Electric cars may not cut CO2 emissions and ease our dependence on oil, according to the Environmental Transport Association (ETA).
ETA says low running costs of electric transport would increase demand for cars and push up the need for electricity – resulting in more coal and nuclear power stations being built.
However, the ETA report identified 'significant potential environmental benefits' from a shift to electric vehicles, but said these were dependent on changes in the way electricity was generated, energy taxed, and CO2 emissions regulated.
The report claims that as long as electricity is generated by burning coal, hybrid petrol-electric cars are better for the environment than purely plug-in vehicles.
Andrew Davis, director of the ETA, said: 'Although the report is not intended to dampen enthusiasm for electric vehicles, introduction of such technology should not be viewed as a panacea; significant changes to the way we produce and tax power are needed before we will reap any [environmental] benefits.'
Flaws in the EU Emissions Trading Scheme
Binding EU targets for vehicle CO2 emissions were agreed last December.
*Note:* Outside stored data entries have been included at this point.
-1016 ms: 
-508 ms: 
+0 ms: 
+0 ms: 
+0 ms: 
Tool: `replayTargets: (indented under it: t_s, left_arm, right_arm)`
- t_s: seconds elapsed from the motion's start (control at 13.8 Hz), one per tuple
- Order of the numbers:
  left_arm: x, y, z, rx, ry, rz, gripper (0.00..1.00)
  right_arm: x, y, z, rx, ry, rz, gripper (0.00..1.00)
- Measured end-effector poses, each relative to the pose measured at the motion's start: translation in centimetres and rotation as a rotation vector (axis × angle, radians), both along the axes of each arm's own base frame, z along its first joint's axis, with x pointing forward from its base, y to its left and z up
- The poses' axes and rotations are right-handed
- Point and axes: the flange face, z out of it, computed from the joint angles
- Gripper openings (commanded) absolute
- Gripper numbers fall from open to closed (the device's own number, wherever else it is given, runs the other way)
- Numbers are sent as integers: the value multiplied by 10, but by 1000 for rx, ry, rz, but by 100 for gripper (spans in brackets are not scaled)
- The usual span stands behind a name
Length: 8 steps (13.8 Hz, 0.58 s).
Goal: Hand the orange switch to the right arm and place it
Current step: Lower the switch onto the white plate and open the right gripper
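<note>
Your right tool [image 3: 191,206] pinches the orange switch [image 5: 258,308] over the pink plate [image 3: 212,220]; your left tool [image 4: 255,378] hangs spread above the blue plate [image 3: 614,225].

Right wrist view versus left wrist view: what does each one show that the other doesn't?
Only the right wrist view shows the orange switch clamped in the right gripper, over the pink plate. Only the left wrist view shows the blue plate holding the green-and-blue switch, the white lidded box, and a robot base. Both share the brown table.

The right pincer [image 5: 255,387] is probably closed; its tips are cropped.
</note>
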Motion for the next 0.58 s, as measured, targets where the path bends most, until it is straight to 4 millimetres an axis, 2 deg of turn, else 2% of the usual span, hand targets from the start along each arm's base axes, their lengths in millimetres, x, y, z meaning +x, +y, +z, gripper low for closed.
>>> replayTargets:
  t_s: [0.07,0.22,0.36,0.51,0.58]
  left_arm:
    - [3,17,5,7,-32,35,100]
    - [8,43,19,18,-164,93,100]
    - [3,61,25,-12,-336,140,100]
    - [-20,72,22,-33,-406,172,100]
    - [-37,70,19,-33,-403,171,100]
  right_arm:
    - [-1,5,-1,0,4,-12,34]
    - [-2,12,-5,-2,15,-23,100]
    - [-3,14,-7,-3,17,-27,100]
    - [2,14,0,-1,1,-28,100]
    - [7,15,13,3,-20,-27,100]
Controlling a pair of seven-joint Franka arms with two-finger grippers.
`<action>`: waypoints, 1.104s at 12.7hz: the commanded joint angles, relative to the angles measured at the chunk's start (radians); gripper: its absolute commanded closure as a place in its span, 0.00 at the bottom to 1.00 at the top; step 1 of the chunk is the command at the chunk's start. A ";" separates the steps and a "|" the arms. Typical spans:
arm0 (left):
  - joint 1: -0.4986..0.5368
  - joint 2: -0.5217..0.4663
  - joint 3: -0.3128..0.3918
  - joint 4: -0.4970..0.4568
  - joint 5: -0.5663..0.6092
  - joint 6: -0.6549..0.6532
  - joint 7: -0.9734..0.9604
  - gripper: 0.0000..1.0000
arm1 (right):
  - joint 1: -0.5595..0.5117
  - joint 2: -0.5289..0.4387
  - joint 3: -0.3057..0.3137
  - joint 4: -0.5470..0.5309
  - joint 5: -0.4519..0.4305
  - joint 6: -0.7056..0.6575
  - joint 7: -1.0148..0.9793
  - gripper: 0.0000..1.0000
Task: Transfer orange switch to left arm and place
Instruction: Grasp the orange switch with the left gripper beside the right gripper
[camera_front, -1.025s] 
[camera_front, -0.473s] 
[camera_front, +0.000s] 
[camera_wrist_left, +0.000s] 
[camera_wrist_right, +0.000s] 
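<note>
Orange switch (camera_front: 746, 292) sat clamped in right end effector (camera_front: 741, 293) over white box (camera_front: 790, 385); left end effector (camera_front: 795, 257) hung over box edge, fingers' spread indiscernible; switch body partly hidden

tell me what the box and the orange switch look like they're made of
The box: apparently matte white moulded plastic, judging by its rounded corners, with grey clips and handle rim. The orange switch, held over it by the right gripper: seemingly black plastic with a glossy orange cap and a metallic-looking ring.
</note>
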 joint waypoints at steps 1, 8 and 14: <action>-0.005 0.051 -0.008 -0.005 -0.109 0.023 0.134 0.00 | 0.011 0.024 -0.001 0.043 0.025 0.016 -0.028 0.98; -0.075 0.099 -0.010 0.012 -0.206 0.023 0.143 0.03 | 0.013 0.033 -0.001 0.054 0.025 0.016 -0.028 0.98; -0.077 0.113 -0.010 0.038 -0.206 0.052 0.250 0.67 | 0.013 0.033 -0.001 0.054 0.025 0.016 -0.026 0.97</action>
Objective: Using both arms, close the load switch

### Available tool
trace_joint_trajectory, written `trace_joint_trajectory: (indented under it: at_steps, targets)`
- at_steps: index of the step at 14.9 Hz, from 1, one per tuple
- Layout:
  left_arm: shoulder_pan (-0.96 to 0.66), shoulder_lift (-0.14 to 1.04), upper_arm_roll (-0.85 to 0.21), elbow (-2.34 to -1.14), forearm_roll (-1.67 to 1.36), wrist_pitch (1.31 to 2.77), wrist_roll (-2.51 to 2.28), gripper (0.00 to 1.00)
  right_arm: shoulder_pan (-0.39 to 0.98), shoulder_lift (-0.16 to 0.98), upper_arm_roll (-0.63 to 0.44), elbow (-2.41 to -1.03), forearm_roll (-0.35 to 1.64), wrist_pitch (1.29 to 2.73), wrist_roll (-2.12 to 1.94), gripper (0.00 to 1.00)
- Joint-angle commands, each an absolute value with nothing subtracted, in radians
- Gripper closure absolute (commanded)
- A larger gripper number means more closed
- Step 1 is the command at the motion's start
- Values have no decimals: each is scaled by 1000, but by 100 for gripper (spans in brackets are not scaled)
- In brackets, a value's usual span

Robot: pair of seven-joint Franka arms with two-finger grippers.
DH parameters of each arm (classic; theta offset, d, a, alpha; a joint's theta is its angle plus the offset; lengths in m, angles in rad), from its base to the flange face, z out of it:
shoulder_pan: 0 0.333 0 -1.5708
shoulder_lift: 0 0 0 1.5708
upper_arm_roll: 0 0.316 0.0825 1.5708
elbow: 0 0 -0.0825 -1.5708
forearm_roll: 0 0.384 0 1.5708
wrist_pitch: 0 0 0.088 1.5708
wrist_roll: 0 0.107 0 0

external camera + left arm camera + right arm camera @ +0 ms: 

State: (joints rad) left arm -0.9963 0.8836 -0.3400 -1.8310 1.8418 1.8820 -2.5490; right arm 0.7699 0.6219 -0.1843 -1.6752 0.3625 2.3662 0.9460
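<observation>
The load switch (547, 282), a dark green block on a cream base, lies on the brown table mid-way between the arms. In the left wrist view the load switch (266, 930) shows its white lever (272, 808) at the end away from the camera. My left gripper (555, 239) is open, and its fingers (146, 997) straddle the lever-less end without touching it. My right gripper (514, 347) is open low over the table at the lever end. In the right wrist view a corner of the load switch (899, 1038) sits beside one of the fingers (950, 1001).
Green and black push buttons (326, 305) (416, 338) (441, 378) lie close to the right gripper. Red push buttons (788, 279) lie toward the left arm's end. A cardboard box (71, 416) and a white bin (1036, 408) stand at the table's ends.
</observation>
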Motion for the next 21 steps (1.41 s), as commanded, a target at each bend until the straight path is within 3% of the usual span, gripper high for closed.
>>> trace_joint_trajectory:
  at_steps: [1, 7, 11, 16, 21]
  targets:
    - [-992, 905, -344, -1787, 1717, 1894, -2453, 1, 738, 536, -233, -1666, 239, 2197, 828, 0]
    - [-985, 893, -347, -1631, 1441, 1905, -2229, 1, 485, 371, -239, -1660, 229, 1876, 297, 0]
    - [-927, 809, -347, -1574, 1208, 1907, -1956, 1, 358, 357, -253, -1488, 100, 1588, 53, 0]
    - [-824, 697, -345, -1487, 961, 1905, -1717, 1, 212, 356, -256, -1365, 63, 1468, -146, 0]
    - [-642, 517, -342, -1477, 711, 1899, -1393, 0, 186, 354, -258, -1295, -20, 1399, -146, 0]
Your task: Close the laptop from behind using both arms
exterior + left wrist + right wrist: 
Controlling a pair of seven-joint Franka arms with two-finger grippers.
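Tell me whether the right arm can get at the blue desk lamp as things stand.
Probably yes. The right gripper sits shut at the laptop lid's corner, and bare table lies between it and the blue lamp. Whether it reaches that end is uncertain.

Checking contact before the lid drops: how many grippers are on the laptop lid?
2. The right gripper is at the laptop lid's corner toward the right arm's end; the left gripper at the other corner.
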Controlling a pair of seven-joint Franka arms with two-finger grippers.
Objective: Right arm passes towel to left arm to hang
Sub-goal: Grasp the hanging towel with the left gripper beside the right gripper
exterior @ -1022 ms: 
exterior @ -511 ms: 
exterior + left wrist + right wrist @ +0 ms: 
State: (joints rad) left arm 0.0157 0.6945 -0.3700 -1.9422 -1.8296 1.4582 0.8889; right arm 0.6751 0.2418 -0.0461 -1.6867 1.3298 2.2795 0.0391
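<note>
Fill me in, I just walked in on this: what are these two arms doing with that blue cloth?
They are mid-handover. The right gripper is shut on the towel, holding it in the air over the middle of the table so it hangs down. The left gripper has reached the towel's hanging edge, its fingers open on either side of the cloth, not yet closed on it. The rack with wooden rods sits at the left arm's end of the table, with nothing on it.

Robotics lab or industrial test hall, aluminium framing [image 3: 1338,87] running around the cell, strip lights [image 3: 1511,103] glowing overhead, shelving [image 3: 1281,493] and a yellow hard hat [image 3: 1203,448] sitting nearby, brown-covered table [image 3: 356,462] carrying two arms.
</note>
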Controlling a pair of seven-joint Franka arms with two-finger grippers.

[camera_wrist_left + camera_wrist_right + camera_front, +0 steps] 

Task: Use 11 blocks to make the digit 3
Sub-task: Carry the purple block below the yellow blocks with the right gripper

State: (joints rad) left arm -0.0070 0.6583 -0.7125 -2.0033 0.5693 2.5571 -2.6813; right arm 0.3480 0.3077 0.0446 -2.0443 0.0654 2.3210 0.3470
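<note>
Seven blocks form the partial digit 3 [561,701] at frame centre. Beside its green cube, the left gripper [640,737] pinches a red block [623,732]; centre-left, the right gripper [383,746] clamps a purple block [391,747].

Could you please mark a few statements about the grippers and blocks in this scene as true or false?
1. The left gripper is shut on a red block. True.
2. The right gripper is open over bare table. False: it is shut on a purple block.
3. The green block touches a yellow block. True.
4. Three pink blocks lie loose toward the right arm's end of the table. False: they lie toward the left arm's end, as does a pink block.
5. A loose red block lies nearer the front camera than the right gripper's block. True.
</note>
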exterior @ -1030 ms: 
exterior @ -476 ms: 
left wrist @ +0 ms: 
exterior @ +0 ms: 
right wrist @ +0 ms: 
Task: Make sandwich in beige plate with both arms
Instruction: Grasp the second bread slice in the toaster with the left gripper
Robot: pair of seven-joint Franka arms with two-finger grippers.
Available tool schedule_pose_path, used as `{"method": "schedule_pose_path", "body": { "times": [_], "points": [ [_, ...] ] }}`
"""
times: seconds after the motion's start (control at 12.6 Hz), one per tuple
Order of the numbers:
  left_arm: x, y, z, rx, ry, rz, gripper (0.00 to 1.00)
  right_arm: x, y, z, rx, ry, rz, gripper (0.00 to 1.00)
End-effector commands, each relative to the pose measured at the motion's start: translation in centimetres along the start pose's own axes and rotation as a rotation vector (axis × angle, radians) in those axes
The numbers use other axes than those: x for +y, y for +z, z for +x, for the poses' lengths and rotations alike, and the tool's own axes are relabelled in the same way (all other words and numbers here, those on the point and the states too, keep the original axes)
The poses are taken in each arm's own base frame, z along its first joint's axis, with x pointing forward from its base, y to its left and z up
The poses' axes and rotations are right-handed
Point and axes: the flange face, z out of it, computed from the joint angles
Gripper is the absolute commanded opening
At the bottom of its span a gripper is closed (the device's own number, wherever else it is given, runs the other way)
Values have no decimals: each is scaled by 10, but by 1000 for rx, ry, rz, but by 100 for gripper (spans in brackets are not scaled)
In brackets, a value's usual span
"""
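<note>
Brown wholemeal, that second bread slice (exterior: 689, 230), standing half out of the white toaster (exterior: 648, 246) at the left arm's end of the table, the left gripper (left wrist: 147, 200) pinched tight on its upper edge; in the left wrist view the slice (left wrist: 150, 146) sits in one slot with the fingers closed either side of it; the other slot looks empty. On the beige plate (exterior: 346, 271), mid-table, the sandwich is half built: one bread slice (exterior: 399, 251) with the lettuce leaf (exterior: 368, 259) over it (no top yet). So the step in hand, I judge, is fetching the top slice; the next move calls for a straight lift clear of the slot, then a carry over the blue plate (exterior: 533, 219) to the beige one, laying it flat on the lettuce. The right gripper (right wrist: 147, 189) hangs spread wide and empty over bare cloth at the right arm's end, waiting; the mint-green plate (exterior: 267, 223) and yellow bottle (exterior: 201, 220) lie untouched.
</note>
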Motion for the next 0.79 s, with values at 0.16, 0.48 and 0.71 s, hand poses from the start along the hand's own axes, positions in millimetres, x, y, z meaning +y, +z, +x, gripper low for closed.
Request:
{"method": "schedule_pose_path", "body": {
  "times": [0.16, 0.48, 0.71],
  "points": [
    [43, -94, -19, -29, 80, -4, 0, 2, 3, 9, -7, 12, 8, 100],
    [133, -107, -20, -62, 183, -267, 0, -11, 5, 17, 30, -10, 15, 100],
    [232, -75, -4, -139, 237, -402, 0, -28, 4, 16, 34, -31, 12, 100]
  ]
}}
These include 'super credits' that allow car makers to sell up to 3.5 SUVs for every electric vehicle sold, and still meet official emissions targets.
Electric cars are rated as zero CO2 emissions, because tailpipe emissions only are measured, rather than those generated in the production of electricity to fuel the cars.
This allows manufacturers to 'offset' electric vehicle production against less-efficient cars, and the report concludes that as more electric vehicles are sold, more oil will be used and more CO2 emitted.